- **WHAT THE EXERCISE ASKS**: Would you write out each line of the material below exactly, skipping every picture?

● ● ● ● ●

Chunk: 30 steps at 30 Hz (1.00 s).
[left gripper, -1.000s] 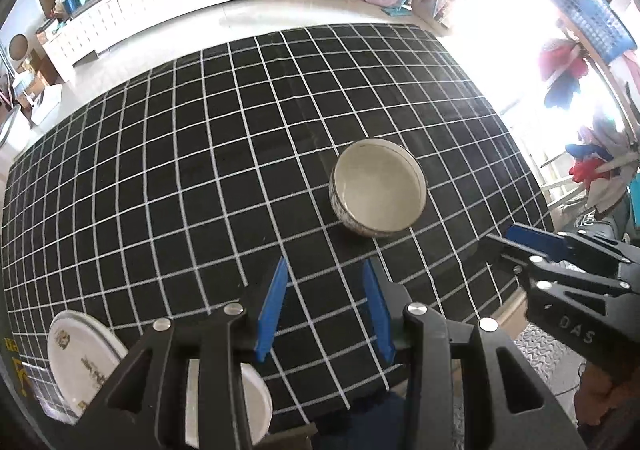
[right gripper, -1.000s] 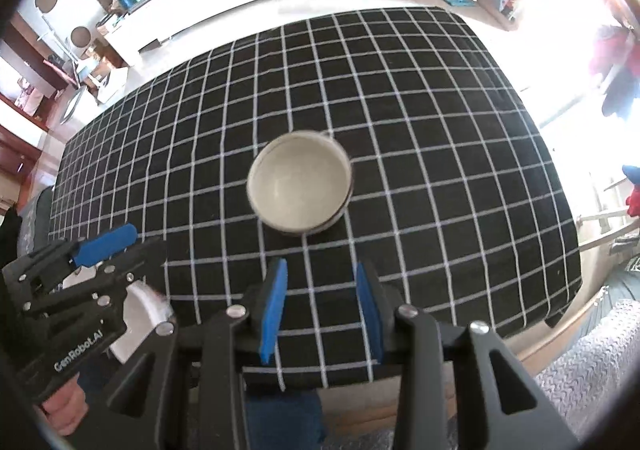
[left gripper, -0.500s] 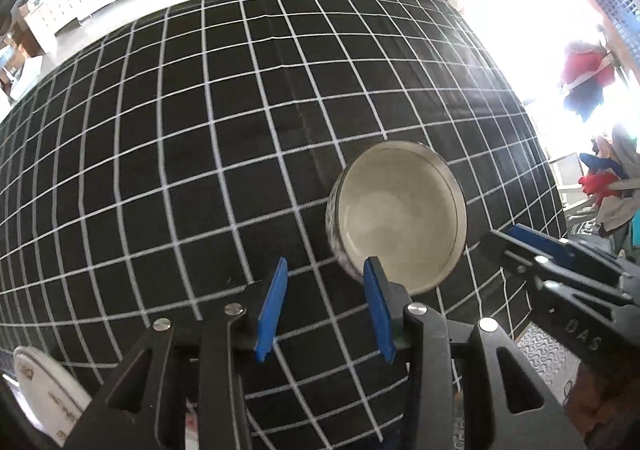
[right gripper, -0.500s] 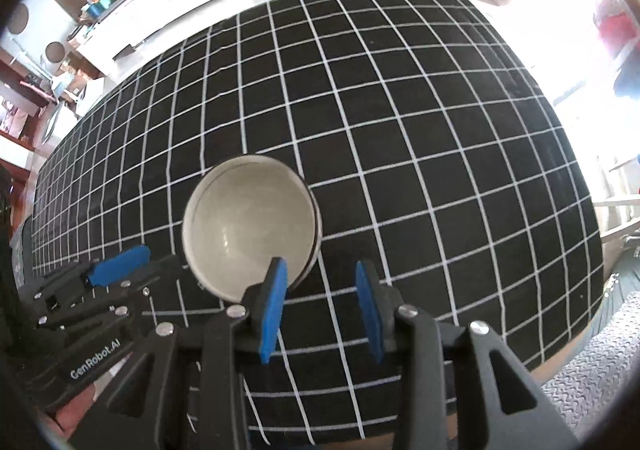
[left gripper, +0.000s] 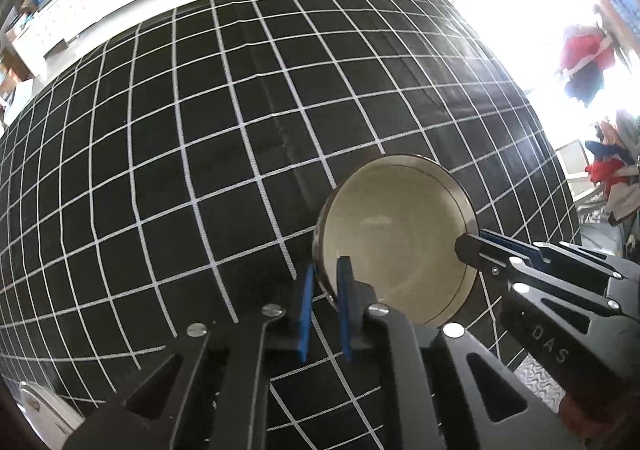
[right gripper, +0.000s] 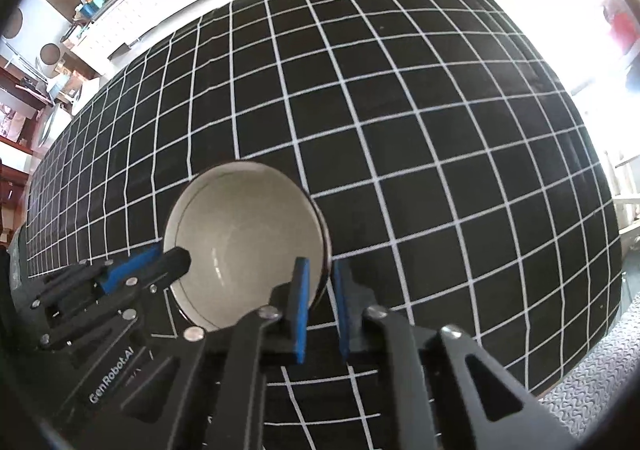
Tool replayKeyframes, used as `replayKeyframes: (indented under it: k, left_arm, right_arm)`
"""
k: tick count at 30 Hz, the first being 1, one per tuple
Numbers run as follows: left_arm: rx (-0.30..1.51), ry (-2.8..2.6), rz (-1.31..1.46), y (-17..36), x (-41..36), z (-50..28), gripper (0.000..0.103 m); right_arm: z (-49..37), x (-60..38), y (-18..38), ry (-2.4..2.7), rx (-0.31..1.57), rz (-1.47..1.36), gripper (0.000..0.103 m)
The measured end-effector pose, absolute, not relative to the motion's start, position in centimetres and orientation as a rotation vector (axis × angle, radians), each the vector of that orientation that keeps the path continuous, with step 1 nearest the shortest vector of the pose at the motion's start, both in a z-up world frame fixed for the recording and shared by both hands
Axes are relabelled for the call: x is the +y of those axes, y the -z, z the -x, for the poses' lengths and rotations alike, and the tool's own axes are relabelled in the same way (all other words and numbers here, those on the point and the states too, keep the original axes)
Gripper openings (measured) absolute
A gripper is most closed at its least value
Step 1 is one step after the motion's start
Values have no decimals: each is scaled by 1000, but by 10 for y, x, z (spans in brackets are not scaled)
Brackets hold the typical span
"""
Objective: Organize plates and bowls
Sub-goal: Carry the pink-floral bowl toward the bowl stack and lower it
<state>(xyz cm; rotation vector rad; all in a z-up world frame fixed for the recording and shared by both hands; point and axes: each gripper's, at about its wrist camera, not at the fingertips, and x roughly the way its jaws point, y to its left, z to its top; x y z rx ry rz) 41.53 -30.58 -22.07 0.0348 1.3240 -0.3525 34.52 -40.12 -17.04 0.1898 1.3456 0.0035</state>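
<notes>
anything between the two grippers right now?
The bowl: left gripper pinches its left rim, right gripper its right rim. Both wrist views show it.

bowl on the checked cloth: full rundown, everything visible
The bowl is round and looks ceramic, glazed cream-white inside with a thin dark line below the rim and a dark outer wall. It is empty and upright on the black, white-gridded tablecloth, near its front edge. The left hand-held gripper straddles its left rim, one pad inside, one outside; the right hand-held gripper straddles the opposite rim likewise. Both look closed on the wall.
</notes>
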Motion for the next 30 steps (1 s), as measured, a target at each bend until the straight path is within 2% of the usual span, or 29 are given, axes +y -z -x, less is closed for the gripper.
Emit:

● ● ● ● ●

- **EXERCISE ANSWER**:
Chunk: 30 steps at 30 Hz (1.00 s).
[left gripper, -1.000s] 
[right gripper, -1.000s] 
[left gripper, -0.500s] 
[right gripper, -0.500s] 
[left gripper, +0.000s] 
[right gripper, +0.000s] 
Tool replayKeyframes, used as `replayKeyframes: (indented under it: k, left_arm, right_arm)`
"""
k: tick count at 30 Hz, the first being 1, one per tuple
Numbers run as follows: left_arm: rx (-0.30..1.51), ry (-2.8..2.6), rz (-1.31..1.46), y (-17..36), x (-41..36), z (-50..28), gripper (0.000..0.103 m); right_arm: z (-49..37), x (-60..38), y (-18..38), ry (-2.4..2.7), rx (-0.31..1.57), rz (-1.47..1.36), gripper (0.000..0.103 m)
The measured end-effector pose, absolute, not relative to the motion's start, position in centimetres and orientation as a rotation vector (axis × angle, radians), each the vector of that orientation that keeps the path continuous, with step 1 nearest the shortest vector of the pose at the motion's start, both in a z-up world frame fixed for the recording and shared by both hands
Axes are relabelled for the call: x is the +y of those axes, y the -z, z the -x, for the poses' lengths and rotations alike, and the tool's own axes are relabelled in the same way (all other words and numbers here, those on the point and the states too, keep the original axes)
Gripper openings (measured) absolute
A gripper is most closed at its least value
Step 1 is one step after the motion's start
Values have no decimals: each is scaled by 1000, but by 10 for y, x, z (spans in brackets are not scaled)
Brackets hold the typical span
"""
Objective: Organize plates and bowls
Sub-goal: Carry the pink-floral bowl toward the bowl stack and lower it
<state>(xyz cm; rotation vector rad; all in a z-up world frame fixed for the recording and shared by both hands; point and axes: each gripper's, at about its wrist camera, not at the fingertips, and x roughly the way its jaws point, y to its left, z to its top; x y z rx ry rz) 41.53 -30.58 -22.07 0.0348 1.3240 -0.3525 34.52 -40.12 -17.04 0.1898 1.3456 0.0035</state>
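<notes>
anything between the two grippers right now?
The bowl: left gripper pinches its left rim, right gripper its right rim. Both wrist views show it.

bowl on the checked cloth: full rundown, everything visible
The bowl is round and looks ceramic, glazed cream-white inside with a thin dark line below the rim and a dark outer wall. It is empty and upright on the black, white-gridded tablecloth, near its front edge. The left hand-held gripper straddles its left rim, one pad inside, one outside; the right hand-held gripper straddles the opposite rim likewise. Both look closed on the wall.
</notes>
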Motion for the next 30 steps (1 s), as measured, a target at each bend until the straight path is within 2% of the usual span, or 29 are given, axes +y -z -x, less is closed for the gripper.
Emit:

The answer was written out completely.